» **REQUIREMENT**
Up to and including the line that contains "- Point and", reproduce every line exactly, beginning with the first line below.

Items from a data source:
══════════

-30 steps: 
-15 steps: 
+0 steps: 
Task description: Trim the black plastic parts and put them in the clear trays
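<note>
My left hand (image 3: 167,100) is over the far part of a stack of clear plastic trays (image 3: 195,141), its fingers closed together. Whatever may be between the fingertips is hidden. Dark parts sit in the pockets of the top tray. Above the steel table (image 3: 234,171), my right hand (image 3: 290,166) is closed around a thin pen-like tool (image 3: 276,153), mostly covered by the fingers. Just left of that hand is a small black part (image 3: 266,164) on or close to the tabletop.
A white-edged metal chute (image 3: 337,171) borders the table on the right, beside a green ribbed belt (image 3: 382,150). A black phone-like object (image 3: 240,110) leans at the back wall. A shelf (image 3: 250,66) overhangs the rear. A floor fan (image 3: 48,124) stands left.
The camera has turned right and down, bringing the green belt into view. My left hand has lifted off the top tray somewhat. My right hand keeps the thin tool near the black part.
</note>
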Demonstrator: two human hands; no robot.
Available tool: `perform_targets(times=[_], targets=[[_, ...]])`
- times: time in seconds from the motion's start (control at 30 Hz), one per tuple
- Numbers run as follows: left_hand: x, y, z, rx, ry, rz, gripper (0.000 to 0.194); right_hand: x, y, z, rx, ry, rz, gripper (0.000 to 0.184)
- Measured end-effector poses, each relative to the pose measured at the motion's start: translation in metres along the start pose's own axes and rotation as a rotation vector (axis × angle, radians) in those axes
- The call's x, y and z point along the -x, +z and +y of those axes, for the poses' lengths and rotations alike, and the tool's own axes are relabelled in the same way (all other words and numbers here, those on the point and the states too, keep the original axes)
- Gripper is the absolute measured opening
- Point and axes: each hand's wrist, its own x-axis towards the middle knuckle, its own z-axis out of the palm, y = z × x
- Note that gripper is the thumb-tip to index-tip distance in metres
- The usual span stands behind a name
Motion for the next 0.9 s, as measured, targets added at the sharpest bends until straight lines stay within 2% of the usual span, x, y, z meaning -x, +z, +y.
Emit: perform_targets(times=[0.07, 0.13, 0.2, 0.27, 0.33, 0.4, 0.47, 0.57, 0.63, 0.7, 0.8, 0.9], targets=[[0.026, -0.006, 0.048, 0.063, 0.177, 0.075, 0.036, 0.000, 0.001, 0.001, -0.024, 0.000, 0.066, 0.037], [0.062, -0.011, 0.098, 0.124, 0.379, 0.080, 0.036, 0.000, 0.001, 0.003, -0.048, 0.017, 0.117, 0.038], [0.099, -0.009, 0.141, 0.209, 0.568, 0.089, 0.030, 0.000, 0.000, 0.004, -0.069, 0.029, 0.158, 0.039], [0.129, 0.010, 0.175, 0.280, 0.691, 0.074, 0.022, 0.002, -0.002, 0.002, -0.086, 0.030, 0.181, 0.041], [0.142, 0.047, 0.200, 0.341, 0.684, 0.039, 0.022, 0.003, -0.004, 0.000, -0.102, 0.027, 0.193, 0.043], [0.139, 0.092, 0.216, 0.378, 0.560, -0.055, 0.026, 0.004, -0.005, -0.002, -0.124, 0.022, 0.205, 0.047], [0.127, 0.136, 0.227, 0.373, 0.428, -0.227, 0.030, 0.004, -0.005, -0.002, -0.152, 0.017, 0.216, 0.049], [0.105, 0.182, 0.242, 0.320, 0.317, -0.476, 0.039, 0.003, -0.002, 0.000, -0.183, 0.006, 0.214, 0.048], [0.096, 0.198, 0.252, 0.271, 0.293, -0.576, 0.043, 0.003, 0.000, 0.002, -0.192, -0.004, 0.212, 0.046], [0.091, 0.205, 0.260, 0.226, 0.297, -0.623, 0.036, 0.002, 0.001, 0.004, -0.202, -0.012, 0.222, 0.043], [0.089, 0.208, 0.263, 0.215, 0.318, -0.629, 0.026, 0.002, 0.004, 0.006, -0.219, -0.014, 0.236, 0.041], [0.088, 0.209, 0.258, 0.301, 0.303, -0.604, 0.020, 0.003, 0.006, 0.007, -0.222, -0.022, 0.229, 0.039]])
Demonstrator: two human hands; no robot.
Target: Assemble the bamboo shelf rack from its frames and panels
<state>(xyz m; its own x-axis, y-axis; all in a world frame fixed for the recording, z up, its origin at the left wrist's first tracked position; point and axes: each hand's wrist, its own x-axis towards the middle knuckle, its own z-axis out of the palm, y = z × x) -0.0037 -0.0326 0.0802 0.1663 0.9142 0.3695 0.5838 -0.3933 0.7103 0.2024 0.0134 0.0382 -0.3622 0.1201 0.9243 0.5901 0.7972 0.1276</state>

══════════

» **SOLUTION FOR THIS PROBLEM**
-30 steps: 
-15 steps: 
+0 steps: 
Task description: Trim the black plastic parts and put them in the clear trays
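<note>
My left hand (image 3: 167,100) is over the far part of a stack of clear plastic trays (image 3: 195,141), its fingers closed together. Whatever may be between the fingertips is hidden. Dark parts sit in the pockets of the top tray. Above the steel table (image 3: 234,171), my right hand (image 3: 290,166) is closed around a thin pen-like tool (image 3: 276,153), mostly covered by the fingers. Just left of that hand is a small black part (image 3: 266,164) on or close to the tabletop.
A white-edged metal chute (image 3: 337,171) borders the table on the right, beside a green ribbed belt (image 3: 382,150). A black phone-like object (image 3: 240,110) leans at the back wall. A shelf (image 3: 250,66) overhangs the rear. A floor fan (image 3: 48,124) stands left.
The camera has turned right and down, bringing the green belt into view. My left hand has lifted off the top tray somewhat. My right hand keeps the thin tool near the black part.
</note>
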Demonstrator: two human hands; no robot.
Available tool: `perform_targets(times=[_], targets=[[_, ...]])`
- times: time in seconds from the motion's start (control at 30 Hz), one per tuple
- Numbers run as follows: left_hand: x, y, z, rx, ry, rz, gripper (0.000 to 0.194); right_hand: x, y, z, rx, ry, rz, gripper (0.000 to 0.184)
- Measured end-effector poses, each relative to the pose measured at the motion's start: translation in metres along the start pose's own axes and rotation as a rotation vector (axis × angle, radians) in those axes
- The call's x, y and z point along the -x, +z and +y of those axes, for the poses' lengths and rotations alike, and the tool's own axes are relabelled in the same way (all other words and numbers here, those on the point and the states too, keep the original axes)
- Gripper is the absolute measured opening
- Point and axes: each hand's wrist, its own x-axis towards the middle knuckle, its own z-axis out of the palm, y = z × x

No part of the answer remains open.